Un concejal socialista
Jona se muestra eufórico. El día está saliendo redondo para él. Aunque suele vender entre 1.500 euros y 2.000 cada vez que se deja ver por la Costa del Sol, el pedido del ruso Cheryshev le hace venirse arriba. Sin rubor alguno, se prepara una raya de coca en un pequeño cristal que saca de la guantera. Se ayuda de una tarjeta de visita del joven abogado que ha visto horas antes. No sabe muy bien cómo ha llegado a su coche.
La droga la saca de un pequeño compartimento de apenas cinco centímetros cuadrados que un amigo dueño de un taller le ha confeccionado debajo de la esterilla de su asiento, justo a la altura de los pedales del coche. “Es el único lugar que te permito contar que has visto. El único, no me jodas luego”.
- ¿No tienes miedo a que te vuelvan a coger?
- Todos los días me levanto con miedo. A que me pillen en un control, a que lleguen a mi casa y me lleven ante los ojos de mi madre.
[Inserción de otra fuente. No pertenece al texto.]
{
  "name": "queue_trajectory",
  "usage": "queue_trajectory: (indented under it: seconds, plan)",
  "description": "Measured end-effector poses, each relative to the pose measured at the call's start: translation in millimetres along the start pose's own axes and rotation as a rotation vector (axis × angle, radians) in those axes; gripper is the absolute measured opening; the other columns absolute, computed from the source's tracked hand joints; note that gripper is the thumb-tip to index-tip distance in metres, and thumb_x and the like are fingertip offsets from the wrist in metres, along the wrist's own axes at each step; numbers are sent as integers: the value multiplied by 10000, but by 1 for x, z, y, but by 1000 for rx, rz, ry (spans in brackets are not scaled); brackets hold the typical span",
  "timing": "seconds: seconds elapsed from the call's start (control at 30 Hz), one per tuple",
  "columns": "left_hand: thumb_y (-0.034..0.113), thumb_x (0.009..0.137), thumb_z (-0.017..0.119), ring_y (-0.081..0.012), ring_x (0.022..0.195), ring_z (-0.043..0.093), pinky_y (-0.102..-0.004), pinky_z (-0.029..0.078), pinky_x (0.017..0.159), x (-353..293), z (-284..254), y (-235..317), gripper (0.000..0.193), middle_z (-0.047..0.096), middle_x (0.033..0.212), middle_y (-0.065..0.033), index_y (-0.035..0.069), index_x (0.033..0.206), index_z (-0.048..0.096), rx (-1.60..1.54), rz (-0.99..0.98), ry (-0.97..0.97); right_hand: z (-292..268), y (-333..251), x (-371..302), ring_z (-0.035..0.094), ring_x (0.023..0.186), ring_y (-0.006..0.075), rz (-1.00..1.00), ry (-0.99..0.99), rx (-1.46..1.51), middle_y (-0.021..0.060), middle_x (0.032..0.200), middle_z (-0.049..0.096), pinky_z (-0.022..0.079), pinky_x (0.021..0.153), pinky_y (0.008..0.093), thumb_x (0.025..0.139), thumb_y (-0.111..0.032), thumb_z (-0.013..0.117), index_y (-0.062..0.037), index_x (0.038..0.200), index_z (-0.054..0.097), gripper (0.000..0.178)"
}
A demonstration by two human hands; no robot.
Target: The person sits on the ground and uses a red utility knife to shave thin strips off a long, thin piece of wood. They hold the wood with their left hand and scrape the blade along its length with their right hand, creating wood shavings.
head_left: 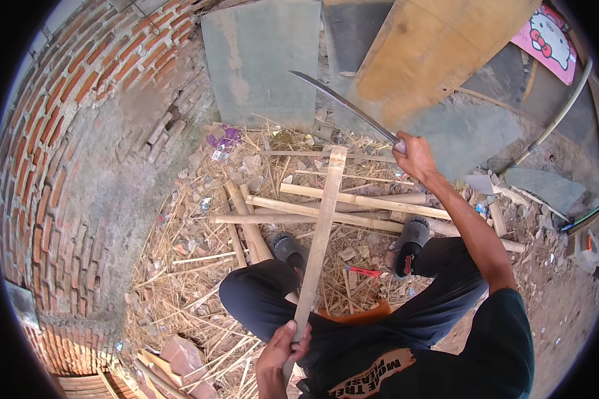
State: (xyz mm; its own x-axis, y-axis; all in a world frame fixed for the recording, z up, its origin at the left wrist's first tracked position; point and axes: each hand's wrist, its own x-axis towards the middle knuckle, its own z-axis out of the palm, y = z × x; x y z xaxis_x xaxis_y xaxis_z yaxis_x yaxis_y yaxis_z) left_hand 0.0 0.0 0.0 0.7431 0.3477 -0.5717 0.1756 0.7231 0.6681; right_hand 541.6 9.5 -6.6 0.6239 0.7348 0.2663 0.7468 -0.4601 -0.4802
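Observation:
My left hand (283, 347) is wrapped round the lower part of a long split bamboo strip (321, 233), close to my body. The strip slants up and away from me, over the bamboo pieces on the ground. My right hand (416, 157) grips the handle of a machete (353, 106), raised to the right of the strip's far end. Its long, slightly curved blade points up and to the left, apart from the bamboo. Under the strip, several bamboo poles and split pieces (359, 199) lie crosswise between and beyond my feet.
A brick wall (60, 173) rises on the left. Grey boards (263, 66) and a tan wooden panel (439, 53) lean at the back. Straw, shavings and rubble (186, 279) litter the ground. A red tool-like item (365, 271) lies between my legs; a bent pole (556, 120) stands at right.

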Motion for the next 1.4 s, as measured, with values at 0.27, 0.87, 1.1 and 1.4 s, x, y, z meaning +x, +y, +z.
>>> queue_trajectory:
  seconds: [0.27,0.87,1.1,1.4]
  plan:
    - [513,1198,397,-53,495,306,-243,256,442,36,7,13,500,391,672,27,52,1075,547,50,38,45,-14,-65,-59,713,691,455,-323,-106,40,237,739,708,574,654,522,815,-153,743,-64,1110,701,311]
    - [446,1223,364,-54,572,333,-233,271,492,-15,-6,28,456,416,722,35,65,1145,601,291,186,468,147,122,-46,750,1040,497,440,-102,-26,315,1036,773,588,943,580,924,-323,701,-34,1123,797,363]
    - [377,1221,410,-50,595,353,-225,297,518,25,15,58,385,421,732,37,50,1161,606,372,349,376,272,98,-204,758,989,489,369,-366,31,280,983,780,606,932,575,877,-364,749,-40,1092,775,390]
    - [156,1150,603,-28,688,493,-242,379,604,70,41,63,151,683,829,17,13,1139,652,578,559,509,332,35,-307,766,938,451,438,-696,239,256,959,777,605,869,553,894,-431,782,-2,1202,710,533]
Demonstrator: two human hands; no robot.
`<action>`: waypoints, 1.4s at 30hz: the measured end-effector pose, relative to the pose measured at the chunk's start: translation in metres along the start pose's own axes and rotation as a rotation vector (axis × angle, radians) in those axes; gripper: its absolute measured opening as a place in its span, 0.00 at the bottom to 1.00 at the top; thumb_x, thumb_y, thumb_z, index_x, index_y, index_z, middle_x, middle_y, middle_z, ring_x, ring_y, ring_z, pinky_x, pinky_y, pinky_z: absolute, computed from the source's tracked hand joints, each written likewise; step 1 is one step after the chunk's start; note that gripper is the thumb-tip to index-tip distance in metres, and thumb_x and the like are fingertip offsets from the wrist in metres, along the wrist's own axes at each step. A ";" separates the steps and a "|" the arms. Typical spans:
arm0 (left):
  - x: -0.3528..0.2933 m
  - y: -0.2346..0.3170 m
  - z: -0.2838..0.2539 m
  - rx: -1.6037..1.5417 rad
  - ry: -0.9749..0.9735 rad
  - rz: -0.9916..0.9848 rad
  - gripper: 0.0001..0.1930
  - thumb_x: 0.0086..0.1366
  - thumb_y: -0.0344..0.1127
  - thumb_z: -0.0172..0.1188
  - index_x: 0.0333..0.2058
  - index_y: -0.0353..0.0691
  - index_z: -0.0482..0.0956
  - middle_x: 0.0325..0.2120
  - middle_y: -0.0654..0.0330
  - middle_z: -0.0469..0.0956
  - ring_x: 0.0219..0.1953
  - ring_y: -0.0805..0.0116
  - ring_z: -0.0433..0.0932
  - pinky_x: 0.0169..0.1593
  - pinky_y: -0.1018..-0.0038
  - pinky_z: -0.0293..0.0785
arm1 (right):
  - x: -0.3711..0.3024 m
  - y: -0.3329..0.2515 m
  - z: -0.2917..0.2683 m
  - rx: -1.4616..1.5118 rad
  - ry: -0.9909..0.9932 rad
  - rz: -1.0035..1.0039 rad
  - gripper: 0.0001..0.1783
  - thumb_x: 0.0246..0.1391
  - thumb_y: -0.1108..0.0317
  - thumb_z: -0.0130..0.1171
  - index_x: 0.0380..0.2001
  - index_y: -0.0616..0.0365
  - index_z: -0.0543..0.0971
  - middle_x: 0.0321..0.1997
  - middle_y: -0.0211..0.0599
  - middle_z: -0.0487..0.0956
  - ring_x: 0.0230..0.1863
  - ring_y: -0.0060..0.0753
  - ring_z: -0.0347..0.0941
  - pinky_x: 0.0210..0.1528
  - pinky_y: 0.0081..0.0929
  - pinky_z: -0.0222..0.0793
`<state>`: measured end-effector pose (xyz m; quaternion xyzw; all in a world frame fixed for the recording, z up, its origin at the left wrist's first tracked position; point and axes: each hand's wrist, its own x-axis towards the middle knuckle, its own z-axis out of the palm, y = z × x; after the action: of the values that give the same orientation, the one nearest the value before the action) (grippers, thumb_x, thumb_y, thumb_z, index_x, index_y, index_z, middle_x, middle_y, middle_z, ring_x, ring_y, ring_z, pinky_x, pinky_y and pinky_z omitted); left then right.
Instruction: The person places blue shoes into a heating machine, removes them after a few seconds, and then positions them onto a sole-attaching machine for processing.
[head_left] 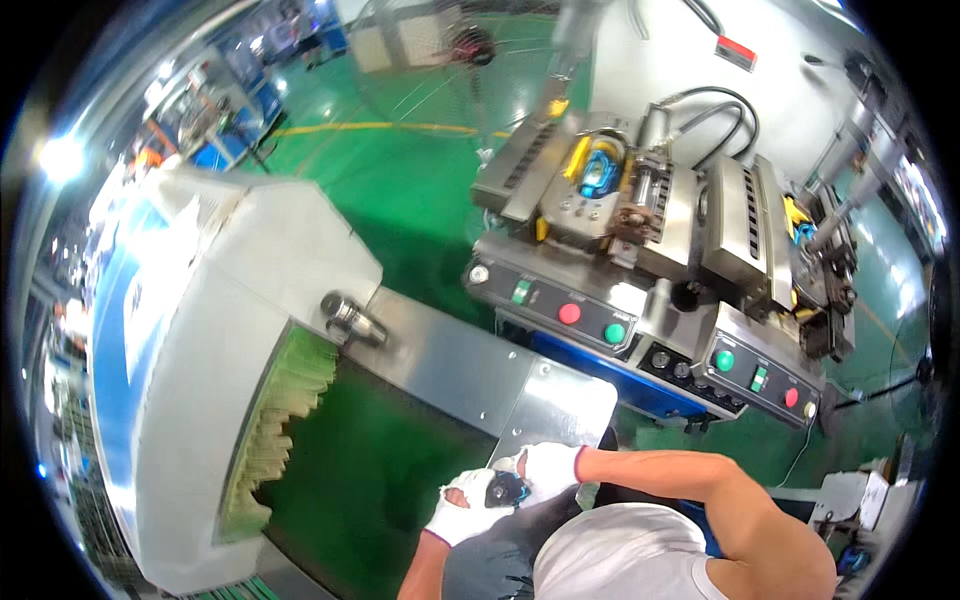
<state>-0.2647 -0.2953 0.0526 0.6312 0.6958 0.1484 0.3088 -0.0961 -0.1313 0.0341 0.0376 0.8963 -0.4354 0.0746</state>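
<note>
Both of my hands wear white gloves and meet just in front of my body, by the near end of a metal shelf (450, 355). My left hand (465, 512) is closed around a small dark, rounded part (506, 490) with some blue on it. From the other side my right hand (548, 472) grips the same part, its fingers bent over it. The gloves cover much of the part, so its exact kind cannot be made out. On the far end of the shelf lies a shiny metal cylindrical piece (352, 318).
A pale machine housing (290, 235) with a green strip curtain (285, 430) stands at the left. To the right is a metal fixture station (650, 200) holding a blue part (600, 175), fronted by button panels (560, 305). A fan (472, 46) stands farther back.
</note>
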 end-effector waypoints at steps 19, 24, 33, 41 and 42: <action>0.575 0.201 -0.115 -0.033 0.328 0.188 0.42 0.61 0.51 0.70 0.67 0.34 0.65 0.63 0.42 0.71 0.65 0.47 0.71 0.67 0.60 0.67 | -0.309 0.059 -0.138 1.821 1.152 -0.098 0.54 0.42 0.79 0.74 0.74 0.60 0.61 0.68 0.40 0.73 0.63 0.40 0.74 0.65 0.39 0.71; 0.658 0.180 -0.060 0.246 0.495 -0.146 0.47 0.56 0.59 0.71 0.65 0.35 0.65 0.57 0.41 0.77 0.60 0.44 0.76 0.65 0.53 0.68 | -0.335 0.072 -0.131 1.684 1.348 -0.005 0.55 0.42 0.78 0.73 0.74 0.62 0.59 0.68 0.45 0.73 0.64 0.43 0.73 0.65 0.42 0.71; 0.620 0.201 -0.161 0.294 0.425 -0.180 0.42 0.52 0.60 0.73 0.55 0.30 0.76 0.50 0.41 0.82 0.55 0.45 0.81 0.59 0.58 0.75 | -0.311 0.082 -0.163 1.727 1.441 0.143 0.48 0.45 0.84 0.63 0.73 0.60 0.61 0.59 0.44 0.79 0.48 0.37 0.82 0.43 0.31 0.82; 0.346 0.151 -0.150 -0.224 0.598 -0.032 0.37 0.56 0.41 0.76 0.60 0.32 0.70 0.47 0.53 0.86 0.47 0.63 0.85 0.55 0.67 0.78 | -0.185 0.126 -0.265 1.412 1.457 0.146 0.18 0.55 0.78 0.65 0.50 0.64 0.79 0.42 0.40 0.84 0.39 0.35 0.84 0.44 0.34 0.84; 0.308 0.137 -0.136 -0.189 0.615 -0.083 0.37 0.57 0.44 0.76 0.60 0.32 0.70 0.47 0.53 0.86 0.47 0.62 0.85 0.55 0.67 0.78 | -0.154 0.129 -0.297 1.423 1.370 0.134 0.17 0.55 0.78 0.66 0.50 0.63 0.79 0.41 0.39 0.85 0.39 0.34 0.84 0.43 0.34 0.84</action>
<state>-0.2443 0.0499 0.1634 0.4965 0.7648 0.3834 0.1470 0.0429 0.1816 0.1404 0.3682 0.2712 -0.7515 -0.4756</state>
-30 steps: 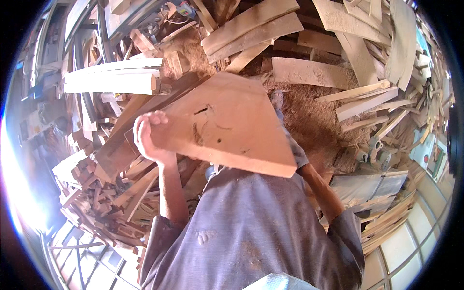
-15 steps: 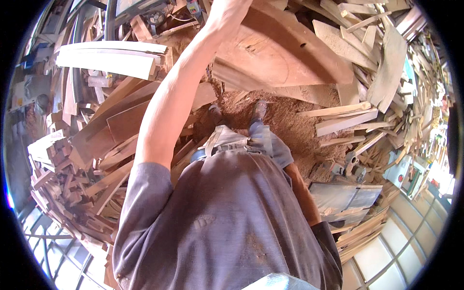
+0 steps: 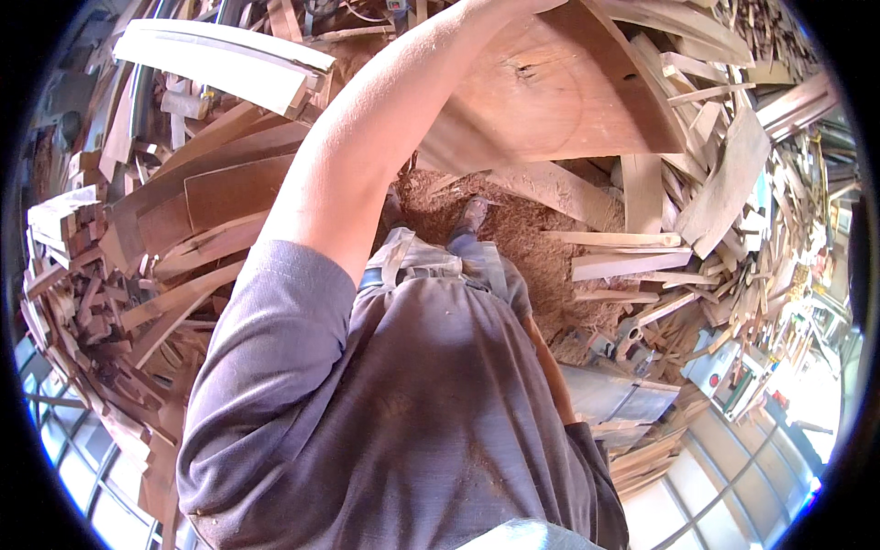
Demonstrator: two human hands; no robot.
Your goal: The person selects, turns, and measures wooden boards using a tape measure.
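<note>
Grey-purple cloth forms the nearest item, the loose short-sleeved shirt (image 3: 403, 412); the bare right forearm (image 3: 550, 371) runs down beside it, and the right hand is out of view, so its state cannot be told. Below, the scuffed dark shoes (image 3: 472, 215) stand in loose brown sawdust (image 3: 541, 293), which could slip underfoot if weight shifts. The left hand (image 3: 536, 5) reaches the far edge of the wide reddish-brown wooden board (image 3: 559, 115); the view cuts off the fingers, so the grip cannot be confirmed. The board is ahead of the feet, overlapping pale rough-sawn planks (image 3: 559, 188). Caution: with one hand visible there, the board could slide towards the shins if those planks shift. Farther right, a corner knock could dislodge the broad pale curved plank (image 3: 733, 179)
</note>
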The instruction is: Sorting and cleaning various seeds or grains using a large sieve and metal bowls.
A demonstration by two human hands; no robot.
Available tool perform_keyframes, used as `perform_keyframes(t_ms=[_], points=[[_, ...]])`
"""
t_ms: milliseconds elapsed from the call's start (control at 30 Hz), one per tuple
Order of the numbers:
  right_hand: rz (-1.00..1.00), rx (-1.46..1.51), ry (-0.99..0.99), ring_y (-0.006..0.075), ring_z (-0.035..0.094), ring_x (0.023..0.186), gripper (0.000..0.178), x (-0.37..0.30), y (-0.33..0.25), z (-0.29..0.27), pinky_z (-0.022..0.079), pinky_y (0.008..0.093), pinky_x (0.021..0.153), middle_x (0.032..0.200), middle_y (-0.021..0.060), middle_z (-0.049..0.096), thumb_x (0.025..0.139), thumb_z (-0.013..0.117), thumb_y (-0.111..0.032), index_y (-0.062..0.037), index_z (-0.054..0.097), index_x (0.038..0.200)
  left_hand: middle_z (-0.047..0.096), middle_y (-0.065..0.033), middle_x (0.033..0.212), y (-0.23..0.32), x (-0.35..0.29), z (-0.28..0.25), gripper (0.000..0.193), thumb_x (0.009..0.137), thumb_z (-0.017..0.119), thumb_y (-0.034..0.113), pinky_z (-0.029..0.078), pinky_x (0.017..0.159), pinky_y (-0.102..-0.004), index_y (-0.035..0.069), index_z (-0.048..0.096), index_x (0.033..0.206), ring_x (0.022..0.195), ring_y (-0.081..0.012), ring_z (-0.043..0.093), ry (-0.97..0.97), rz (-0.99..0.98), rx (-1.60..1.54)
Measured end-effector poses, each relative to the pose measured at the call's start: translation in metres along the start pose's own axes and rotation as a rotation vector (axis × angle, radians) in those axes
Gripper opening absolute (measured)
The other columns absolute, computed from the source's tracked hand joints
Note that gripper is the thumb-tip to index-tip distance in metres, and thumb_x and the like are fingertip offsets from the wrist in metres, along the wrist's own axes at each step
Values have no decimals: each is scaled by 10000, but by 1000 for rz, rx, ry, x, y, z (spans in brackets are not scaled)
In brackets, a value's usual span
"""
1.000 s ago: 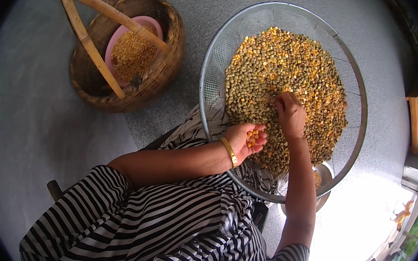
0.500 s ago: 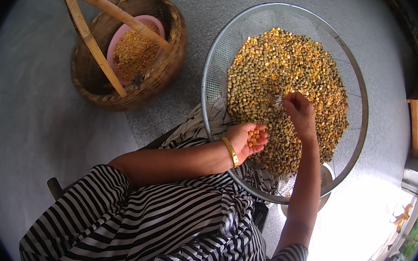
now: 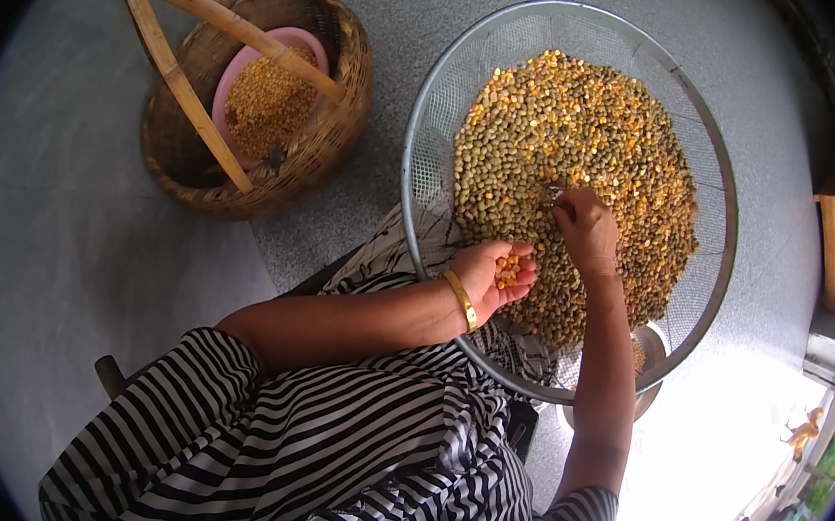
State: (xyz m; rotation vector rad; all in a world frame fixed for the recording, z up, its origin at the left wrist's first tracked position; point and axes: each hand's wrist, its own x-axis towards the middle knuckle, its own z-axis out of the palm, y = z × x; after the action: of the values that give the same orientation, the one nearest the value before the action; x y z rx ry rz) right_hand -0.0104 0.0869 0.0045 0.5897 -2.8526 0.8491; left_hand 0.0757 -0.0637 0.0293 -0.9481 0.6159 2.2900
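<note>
Left forearm (image 3: pixel 361 320) angled rightward across the front of the torso, elbow bent; left hand (image 3: pixel 482 272) palm up, cupped, fingers loosely curled; right forearm (image 3: pixel 606 389) reaching nearly straight forward; right hand (image 3: pixel 590 239) back uppermost, fingers curled, thumb close beside the index finger (contact between the tips cannot be made out); hands apart, the right one farther forward than the left.
</note>
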Motion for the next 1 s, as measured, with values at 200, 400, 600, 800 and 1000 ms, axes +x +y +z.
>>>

Pero ya no tengo elección. A mi edad, sin haber trabajado una mierda, ¿quién me va a contratar? Nadie. ¡Na-di-e! Además, me gusta esto.
- ¿Te han parado llevando droga encima?
- Claro, pero si no llevan perros y no tienen muchas ganas de trabajar, los agentes me dejan ir. Sudo tinta china, pero salgo airoso. Aunque cualquier día…
- Cualquier día ¿qué?
Pero Jona ya no responde más. Se mete un tiro largo por el orificio izquierdo de la nariz. Acto seguido, dirige su coche hacia otro restaurante, esta vez uno de comida india. Sin embargo, no le da tiempo a llegar al local cuando le llama un nuevo cliente. De nuevo pone el altavoz para que pueda escuchar la conversación.
- Hola, … ¿qué tal?- dice Jona.
- Tío, estoy donde siempre nos vemos. ¿Me puedes hacer el favor? Somos diez. Uno por cabeza. ¿Puedes?
- Sí, claro, iba ahora a cenar, pero…
- Nos da igual que tardes, la fiesta acaba de empezar.
- Da igual, tranquilo. Te lo acerco en tres cuartos de hora.
La persona que le llama es un joven concejal socialista de un pueblo cercano a Marbella. El tipo está en un prostíbulo próximo a Sotogrande (Cádiz), a 88 kilómetros de donde estamos nosotros, en Fuengirola. “Con este vamos a ponerle la guinda a la noche. Quieren un gramo por cabeza. Se lo dejamos y te devuelvo al lugar en el que tienes aparcado tu coche”.
Mientras conduce camino de la provincia de Cádiz, Jona hace un repaso a su día de trabajo en la Costa del Sol. Si le suma los 10 gramos que va a venderles al político y a sus amigos, cifra en 82 la venta total del día. En apenas 350 kilómetros, 5.740 euros. De ellos, 2.460 euros para su bolsillo.
“¿Sabes prepararme un tirito?”, pregunta de repente. “No”, le digo. “Ah, disculpa, entonces paro el coche en la próxima gasolinera. La noche lo merece”.
Luego, ya saben cómo termina esto: un joven concejal de putas y hasta arriba de coca junto a sus amigos; matones a sueldo encocados por su jefe; una stripper necesitada de farlopa mientras baila encima de un ricachón italiano; un abogado que acude al baño durante la cena con unos padres que lo idolatran; un médico que mañana tiene que atender a un enfermo con insuficiencia renal; un empleado de banca que ha llevado al cine a sus hijos…
La coca, aunque no la vean, está donde menos se lo esperan. Se lo prometo.